Qu’il ait désormais des faux airs de luxueuse berline ou de Formule 1, le side-car du XXIe siècle reste presque toujours de fabrication artisanale et se confronte à deux soucis majeurs. D’abord un coût en hausse constante le mettant hors de portée de toutes les bourses (un comble au regard de son passé), ensuite une homologation rendue laborieuse par les nouvelles normes européennes et autres contraintes administratives. En une quinzaine d’années, une majorité de fabricants français ont ainsi disparu. Et si certains survivants font aujourd’hui grise mine, d’autres ont compris la nécessité de diversifier leur production. Où l’on en revient, en parallèle aux attelages modernes, à des modèles moins onéreux de conception classique (cf. les Royal Enfield et autres Ural). Voire à l’émergence de nouveaux types de trois-roues, dont le trike fait partie.

Greffe auto/moto

L’idée d’associer un avant de moto avec un train arrière de voiture (de Coccinelle à l’origine) ne date pas d’hier, puisqu’on la doit à un ancien soldat américain revenu de la guerre du Vietnam mutilé des jambes.
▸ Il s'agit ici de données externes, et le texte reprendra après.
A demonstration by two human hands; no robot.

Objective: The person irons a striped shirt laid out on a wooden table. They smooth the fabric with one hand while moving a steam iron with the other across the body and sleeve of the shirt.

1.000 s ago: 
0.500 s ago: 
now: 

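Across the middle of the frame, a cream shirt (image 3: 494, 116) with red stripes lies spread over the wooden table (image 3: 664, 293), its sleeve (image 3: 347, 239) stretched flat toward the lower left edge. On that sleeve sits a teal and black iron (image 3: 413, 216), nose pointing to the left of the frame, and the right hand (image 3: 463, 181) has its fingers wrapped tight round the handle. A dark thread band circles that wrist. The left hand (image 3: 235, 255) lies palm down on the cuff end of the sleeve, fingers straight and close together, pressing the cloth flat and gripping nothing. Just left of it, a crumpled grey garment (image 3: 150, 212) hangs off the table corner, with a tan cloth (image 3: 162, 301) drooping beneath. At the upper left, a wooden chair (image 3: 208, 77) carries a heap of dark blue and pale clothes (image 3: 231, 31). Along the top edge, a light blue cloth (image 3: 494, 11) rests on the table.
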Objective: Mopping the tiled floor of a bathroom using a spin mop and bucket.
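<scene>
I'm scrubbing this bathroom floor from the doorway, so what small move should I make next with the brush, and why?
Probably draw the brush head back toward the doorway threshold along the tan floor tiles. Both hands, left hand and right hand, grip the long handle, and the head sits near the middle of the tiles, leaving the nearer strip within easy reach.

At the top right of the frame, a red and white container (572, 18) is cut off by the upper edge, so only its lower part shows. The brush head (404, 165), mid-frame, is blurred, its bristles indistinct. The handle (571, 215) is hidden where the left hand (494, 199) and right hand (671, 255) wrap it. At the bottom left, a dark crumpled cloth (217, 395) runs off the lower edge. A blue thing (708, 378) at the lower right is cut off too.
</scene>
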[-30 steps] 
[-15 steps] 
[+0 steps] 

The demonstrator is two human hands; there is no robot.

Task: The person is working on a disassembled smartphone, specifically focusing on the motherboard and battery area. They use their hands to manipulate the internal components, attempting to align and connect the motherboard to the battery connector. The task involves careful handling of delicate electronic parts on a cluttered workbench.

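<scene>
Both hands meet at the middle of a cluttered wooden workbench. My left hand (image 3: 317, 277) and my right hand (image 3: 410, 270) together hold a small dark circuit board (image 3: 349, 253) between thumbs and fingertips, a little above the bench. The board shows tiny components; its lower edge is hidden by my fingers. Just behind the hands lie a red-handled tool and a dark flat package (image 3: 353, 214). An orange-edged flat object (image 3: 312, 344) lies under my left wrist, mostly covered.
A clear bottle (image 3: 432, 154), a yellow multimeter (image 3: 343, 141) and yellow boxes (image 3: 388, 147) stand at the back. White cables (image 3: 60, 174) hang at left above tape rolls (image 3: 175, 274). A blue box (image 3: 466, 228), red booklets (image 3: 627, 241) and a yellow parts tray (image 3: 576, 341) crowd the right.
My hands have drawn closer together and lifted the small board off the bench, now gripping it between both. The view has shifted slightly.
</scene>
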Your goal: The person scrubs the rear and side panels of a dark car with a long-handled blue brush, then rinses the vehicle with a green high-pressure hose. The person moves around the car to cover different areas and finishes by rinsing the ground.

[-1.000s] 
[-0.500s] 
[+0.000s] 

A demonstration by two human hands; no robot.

Si le concept a tardé à se développer en Europe, il s’accommode fort bien d’un respect rigoureux des limitations de vitesse. Sans parler du vieillissement de la population motarde, libérée des contraintes familiales et à la recherche de nouvelles émotions. Ceux-là ne manqueront pas non plus d’être interpellé par le Can-Am Spyder. Avec ses deux roues avant et son unique pneu arrière, son V-twin Rotax de 998 cm3 (dérivé de celui qui équipe nombre d’Aprilia) et son allure atypique, l’hybride canadien offre des sensations de conduite proches de celles d’un quad bodybuildé. La stabilité, assistée par de multiples capteurs électroniques, en plus.